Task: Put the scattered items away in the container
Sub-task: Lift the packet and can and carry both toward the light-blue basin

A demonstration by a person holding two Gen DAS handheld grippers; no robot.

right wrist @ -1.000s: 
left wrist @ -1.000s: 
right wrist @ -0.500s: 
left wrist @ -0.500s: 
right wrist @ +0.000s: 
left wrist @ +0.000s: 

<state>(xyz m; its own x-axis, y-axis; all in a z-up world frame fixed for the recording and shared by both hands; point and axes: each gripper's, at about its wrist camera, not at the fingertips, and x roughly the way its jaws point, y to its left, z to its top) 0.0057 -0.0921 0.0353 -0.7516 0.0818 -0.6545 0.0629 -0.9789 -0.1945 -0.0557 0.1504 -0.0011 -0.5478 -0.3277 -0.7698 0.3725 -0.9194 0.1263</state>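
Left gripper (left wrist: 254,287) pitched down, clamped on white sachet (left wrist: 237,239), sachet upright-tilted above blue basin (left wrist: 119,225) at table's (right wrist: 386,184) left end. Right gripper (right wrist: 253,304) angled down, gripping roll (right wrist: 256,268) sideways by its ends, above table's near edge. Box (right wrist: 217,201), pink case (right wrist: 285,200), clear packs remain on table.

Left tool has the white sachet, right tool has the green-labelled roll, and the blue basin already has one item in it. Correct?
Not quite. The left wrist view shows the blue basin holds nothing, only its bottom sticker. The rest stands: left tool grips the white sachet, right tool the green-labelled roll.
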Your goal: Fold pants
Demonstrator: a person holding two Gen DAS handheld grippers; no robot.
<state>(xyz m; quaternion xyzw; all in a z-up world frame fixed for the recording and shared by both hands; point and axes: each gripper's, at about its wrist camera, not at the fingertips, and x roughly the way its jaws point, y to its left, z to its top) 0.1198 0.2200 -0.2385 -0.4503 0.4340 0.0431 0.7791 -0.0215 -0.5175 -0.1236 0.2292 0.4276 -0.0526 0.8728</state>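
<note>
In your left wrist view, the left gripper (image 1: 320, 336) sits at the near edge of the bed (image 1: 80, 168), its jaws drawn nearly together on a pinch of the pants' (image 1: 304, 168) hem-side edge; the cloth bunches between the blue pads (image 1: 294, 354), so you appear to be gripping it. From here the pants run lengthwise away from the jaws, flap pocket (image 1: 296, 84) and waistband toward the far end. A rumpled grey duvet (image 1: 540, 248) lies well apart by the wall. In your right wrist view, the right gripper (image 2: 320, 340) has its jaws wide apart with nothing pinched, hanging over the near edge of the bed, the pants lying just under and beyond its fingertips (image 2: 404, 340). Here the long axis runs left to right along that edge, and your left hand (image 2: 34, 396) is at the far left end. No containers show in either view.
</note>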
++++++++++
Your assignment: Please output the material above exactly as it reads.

Result of the exercise:
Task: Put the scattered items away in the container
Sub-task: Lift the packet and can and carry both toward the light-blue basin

A demonstration by a person holding two Gen DAS handheld grippers; no robot.

right wrist @ -1.000s: 
left wrist @ -1.000s: 
right wrist @ -0.500s: 
left wrist @ -0.500s: 
right wrist @ +0.000s: 
left wrist @ +0.000s: 

<state>(xyz m; its own x-axis, y-axis; all in a z-up world frame fixed for the recording and shared by both hands; point and axes: each gripper's, at about its wrist camera, not at the fingertips, and x roughly the way its jaws point, y to its left, z to its top) 0.0057 -0.0921 0.0353 -0.7516 0.0818 -0.6545 0.0629 -0.9789 -0.1945 -0.0557 0.1504 -0.0011 -0.5478 -0.3277 -0.7698 0.3725 -0.9194 0.1263</state>
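Left gripper (left wrist: 254,287) pitched down, clamped on white sachet (left wrist: 237,239), sachet upright-tilted above blue basin (left wrist: 119,225) at table's (right wrist: 386,184) left end. Right gripper (right wrist: 253,304) angled down, gripping roll (right wrist: 256,268) sideways by its ends, above table's near edge. Box (right wrist: 217,201), pink case (right wrist: 285,200), clear packs remain on table.

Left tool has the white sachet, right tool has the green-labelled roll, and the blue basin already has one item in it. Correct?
Not quite. The left wrist view shows the blue basin holds nothing, only its bottom sticker. The rest stands: left tool grips the white sachet, right tool the green-labelled roll.
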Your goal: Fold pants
Demonstrator: a person holding two Gen DAS handheld grippers; no robot.
<state>(xyz m; quaternion xyzw; all in a z-up world frame fixed for the recording and shared by both hands; point and axes: each gripper's, at about its wrist camera, not at the fingertips, and x roughly the way its jaws point, y to its left, z to its top) 0.1198 0.2200 -0.2385 -0.4503 0.4340 0.0431 0.7791 -0.0215 -0.5175 -0.1236 0.2292 0.4276 -0.0526 0.8728</state>
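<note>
In your left wrist view, the left gripper (image 1: 320, 336) sits at the near edge of the bed (image 1: 80, 168), its jaws drawn nearly together on a pinch of the pants' (image 1: 304, 168) hem-side edge; the cloth bunches between the blue pads (image 1: 294, 354), so you appear to be gripping it. From here the pants run lengthwise away from the jaws, flap pocket (image 1: 296, 84) and waistband toward the far end. A rumpled grey duvet (image 1: 540, 248) lies well apart by the wall. In your right wrist view, the right gripper (image 2: 320, 340) has its jaws wide apart with nothing pinched, hanging over the near edge of the bed, the pants lying just under and beyond its fingertips (image 2: 404, 340). Here the long axis runs left to right along that edge, and your left hand (image 2: 34, 396) is at the far left end. No containers show in either view.
</note>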

Nothing else goes in the answer.